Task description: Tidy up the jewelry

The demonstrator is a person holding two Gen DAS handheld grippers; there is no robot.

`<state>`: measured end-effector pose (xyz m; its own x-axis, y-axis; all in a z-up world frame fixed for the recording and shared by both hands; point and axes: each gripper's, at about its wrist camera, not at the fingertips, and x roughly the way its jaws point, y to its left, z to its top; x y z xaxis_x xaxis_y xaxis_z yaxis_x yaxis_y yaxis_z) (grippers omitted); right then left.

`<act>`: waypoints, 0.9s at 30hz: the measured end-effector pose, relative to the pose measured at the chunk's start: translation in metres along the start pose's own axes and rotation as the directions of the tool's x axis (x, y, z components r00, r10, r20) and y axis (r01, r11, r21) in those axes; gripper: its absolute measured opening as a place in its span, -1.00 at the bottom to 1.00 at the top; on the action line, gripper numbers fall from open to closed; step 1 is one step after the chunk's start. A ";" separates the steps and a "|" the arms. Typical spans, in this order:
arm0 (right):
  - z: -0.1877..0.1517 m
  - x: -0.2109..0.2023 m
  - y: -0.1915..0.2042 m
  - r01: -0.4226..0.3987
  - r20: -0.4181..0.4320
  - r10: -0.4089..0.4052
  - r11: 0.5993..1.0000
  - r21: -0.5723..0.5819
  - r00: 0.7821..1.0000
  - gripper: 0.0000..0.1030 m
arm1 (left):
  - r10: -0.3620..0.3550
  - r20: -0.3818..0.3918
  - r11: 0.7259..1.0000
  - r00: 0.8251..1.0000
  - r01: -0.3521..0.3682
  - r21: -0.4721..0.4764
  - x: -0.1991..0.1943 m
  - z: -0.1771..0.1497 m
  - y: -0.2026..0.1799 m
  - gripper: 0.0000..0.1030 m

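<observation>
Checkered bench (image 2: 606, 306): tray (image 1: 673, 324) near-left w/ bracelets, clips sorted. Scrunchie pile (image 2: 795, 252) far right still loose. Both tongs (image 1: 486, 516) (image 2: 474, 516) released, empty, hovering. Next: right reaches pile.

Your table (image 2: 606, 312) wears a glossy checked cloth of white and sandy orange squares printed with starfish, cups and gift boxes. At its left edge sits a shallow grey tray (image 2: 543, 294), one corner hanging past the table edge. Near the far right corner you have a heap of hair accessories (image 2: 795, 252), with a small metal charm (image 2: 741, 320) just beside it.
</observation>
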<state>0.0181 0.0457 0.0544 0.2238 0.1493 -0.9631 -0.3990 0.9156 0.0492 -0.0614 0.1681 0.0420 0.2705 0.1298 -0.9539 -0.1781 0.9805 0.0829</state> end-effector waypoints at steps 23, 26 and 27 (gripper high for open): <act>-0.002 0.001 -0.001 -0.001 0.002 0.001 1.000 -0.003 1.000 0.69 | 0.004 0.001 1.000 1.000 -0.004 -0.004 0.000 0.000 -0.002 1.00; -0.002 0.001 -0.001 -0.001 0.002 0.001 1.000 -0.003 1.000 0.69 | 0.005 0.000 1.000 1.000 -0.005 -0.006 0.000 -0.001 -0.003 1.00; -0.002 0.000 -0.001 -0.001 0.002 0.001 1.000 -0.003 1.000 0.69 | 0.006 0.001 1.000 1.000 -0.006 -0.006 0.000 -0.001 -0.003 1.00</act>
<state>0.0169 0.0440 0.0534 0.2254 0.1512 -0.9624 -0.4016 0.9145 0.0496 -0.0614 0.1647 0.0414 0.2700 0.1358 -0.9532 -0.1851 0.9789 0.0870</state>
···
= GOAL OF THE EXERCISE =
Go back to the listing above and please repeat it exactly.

= SOLUTION TO THIS PROBLEM =
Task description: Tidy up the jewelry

The demonstrator is a person holding two Gen DAS handheld grippers; there is no robot.

`<state>`: measured end-effector pose (xyz m; its own x-axis, y-axis; all in a z-up world frame fixed for the recording and shared by both hands; point and axes: each gripper's, at about its wrist camera, not at the fingertips, and x roughly the way its jaws point, y to its left, z to its top; x y z xaxis_x xaxis_y xaxis_z yaxis_x yaxis_y yaxis_z) (grippers omitted); right then left.

`<act>`: waypoints, 0.9s at 30hz: the measured end-effector pose, relative to the pose measured at the chunk's start: translation in metres along the start pose's own axes and rotation as the directions of the tool's x axis (x, y, z components r00, r10, r20) and y axis (r01, r11, r21) in those axes; gripper: its absolute measured opening as a place in its span, -1.00 at the bottom to 1.00 at the top; on the action line, gripper numbers fall from open to closed; step 1 is one step after the chunk's start. A ";" separates the steps and a "|" the arms. Typical spans, in this order:
arm0 (right):
  - z: -0.1877..0.1517 m
  - x: -0.2109..0.2023 m
  - y: -0.1915..0.2042 m
  - r01: -0.4226..0.3987
  - r20: -0.4181..0.4320
  - r10: -0.4089..0.4052
  - r11: 0.5993..1.0000
  - r21: -0.5723..0.5819
  - r00: 0.7821..1.0000
  - gripper: 0.0000..0.1030 m
arm1 (left):
  - r10: -0.3620..0.3550
  - r20: -0.3818..0.3918
  - r11: 0.7259..1.0000
  - r00: 0.8251..1.0000
  - r01: -0.3521..0.3682
  - r21: -0.4721..0.4764
  - x: -0.1991..0.1943 m
  - z: -0.1771..0.1497 m
  - y: -0.2026..0.1799 m
  - gripper: 0.0000..0.1030 m

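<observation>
Checkered bench (image 2: 606, 306): tray (image 1: 673, 324) near-left w/ bracelets, clips sorted. Scrunchie pile (image 2: 795, 252) far right still loose. Both tongs (image 1: 486, 516) (image 2: 474, 516) released, empty, hovering. Next: right reaches pile.

Your table (image 2: 606, 312) wears a glossy checked cloth of white and sandy orange squares printed with starfish, cups and gift boxes. At its left edge sits a shallow grey tray (image 2: 543, 294), one corner hanging past the table edge. Near the far right corner you have a heap of hair accessories (image 2: 795, 252), with a small metal charm (image 2: 741, 320) just beside it.
</observation>
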<state>0.0181 0.0457 0.0544 0.2238 0.1493 -0.9631 -0.3990 0.9156 0.0492 -0.0614 0.1681 0.0420 0.2705 0.1298 -0.9539 -0.1781 0.9805 0.0829</state> end-effector waypoints at steps 23, 26 and 27 (gripper high for open): <act>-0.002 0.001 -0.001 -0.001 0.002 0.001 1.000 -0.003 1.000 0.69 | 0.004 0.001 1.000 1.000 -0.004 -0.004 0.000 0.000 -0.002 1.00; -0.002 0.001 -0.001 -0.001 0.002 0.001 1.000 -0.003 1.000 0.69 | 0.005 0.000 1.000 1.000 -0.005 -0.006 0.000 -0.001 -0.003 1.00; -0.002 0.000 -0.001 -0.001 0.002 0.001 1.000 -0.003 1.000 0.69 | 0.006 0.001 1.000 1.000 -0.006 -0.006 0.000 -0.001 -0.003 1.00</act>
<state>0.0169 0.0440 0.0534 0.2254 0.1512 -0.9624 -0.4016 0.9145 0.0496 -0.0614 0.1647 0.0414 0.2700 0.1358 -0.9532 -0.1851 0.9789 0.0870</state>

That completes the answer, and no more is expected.